Mount Zāwiya forms the southern group of the Limestone Massif of the western Aleppo plateau.
To the north and northwest of the mountain lies the Rouge Plain. The Ghāb Plain is on the western side. South of the mountain are the plains of Ḥamā, and on the eastern side are the plains of Idlib.

The average elevation of Mount Zāwiya is 750 m. The highest point is Mount Ayyūb (939 m). The western side of the mountain is steep, but the eastern side slopes gradually. Many springs and streams arise on the western side and drain into the Rouge and Ghāb plains.

The mountain includes two masses separated by a valley which has many archaeological sites, such as the ancient city of Bārā. The northern part of the mountain is called Mount Arbaʻīn (جبل الأربعين) (877 m). The ancient city of Ebla stands northeast of the mountain, and the ancient city of Apamea stands in the southwest.

The region is also known for hosting various shrines dedicated to Sufi orders, visited by its local inhabitants. Since the outbreak of the Syrian Civil War however, Sufi shrines in Jabal al-Zawiya have been under threat of desecration by extremist forces, most notably in late 2016.

==Syrian Civil War==
It was the location of the December 2011 Jabal al-Zawiya massacres. It was bombed again as part of a Syrian government and Russian offensive in September 2017.

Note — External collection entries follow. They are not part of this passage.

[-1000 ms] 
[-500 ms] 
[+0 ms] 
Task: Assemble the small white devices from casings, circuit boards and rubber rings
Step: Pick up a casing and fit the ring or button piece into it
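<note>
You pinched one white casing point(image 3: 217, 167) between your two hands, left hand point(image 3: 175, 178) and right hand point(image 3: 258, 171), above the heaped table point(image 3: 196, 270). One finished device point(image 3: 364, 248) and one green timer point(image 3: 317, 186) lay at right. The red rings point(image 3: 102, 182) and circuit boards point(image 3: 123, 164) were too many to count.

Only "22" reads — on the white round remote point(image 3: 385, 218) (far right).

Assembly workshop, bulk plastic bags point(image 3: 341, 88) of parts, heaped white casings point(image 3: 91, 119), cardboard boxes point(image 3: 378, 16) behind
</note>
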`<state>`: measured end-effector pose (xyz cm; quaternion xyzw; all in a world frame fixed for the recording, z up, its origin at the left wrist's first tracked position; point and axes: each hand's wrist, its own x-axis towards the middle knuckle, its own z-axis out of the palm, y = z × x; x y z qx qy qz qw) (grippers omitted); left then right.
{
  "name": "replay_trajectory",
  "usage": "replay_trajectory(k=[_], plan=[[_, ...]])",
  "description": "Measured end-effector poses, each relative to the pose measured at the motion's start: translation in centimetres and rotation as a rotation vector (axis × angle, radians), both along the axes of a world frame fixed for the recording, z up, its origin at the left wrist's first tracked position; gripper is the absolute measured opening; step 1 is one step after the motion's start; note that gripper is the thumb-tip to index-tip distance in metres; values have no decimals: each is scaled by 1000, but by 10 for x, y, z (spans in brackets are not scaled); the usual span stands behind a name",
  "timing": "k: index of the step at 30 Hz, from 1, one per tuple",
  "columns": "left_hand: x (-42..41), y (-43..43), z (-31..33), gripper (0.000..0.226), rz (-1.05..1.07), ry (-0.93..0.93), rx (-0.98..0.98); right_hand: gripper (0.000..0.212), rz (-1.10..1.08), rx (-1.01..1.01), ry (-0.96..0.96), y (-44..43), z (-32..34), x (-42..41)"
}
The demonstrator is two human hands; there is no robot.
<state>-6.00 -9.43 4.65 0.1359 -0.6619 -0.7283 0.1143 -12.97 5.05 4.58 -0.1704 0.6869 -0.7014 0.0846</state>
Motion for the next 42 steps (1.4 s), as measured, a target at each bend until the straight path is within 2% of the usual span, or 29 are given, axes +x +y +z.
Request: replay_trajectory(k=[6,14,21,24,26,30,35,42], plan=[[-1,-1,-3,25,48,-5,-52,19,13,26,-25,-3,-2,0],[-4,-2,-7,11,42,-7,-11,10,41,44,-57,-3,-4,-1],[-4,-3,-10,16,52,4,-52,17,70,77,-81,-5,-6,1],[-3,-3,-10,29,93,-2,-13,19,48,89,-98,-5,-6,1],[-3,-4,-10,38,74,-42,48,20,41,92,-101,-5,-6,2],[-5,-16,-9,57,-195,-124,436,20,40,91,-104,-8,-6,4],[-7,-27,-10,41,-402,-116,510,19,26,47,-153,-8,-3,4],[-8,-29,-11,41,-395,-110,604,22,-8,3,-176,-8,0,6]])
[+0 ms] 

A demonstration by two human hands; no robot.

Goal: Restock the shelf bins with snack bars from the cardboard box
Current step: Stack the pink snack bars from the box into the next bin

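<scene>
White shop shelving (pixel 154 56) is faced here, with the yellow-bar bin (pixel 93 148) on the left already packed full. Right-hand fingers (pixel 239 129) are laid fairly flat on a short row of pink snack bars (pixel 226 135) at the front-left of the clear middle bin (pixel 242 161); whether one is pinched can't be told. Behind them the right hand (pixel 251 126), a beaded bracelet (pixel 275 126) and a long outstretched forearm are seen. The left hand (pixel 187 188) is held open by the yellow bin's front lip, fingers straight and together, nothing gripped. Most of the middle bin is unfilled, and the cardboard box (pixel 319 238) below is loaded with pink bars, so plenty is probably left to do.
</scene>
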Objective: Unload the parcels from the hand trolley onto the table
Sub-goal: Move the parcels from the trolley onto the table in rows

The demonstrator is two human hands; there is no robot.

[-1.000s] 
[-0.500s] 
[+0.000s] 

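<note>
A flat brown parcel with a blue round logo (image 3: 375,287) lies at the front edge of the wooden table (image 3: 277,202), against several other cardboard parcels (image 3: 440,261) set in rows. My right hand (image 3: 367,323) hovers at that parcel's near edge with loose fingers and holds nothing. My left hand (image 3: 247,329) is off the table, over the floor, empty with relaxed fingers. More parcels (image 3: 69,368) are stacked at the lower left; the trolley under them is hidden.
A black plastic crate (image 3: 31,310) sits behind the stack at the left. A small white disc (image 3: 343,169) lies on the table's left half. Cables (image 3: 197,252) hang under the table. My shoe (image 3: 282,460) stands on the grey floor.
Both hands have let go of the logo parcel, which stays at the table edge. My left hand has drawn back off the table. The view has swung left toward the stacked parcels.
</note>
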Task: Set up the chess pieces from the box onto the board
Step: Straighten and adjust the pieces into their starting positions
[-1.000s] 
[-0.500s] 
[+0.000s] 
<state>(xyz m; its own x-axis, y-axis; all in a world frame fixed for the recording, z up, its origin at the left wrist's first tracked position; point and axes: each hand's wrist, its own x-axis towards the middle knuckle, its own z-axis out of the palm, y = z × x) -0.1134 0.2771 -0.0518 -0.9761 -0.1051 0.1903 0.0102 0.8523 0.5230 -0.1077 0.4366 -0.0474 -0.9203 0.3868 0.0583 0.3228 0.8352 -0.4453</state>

The location has been a stronghold for Hayat Tahrir al-Sham (HTS), especially after the Idlib ceasefire in the aftermath of the Northwestern Syria offensive of 2019–2020 with hundreds of refugees from throughout Syria carving into the mountains a network of caves and living spaces, effectively turning the mountains into a fortified underground city.

On November 25, 2023, the HTS and the Syrian Observatory for Human Rights (SOHR) reported that nine civilians, including six children, were killed in a government bombardment while "picking olives" near the front-line.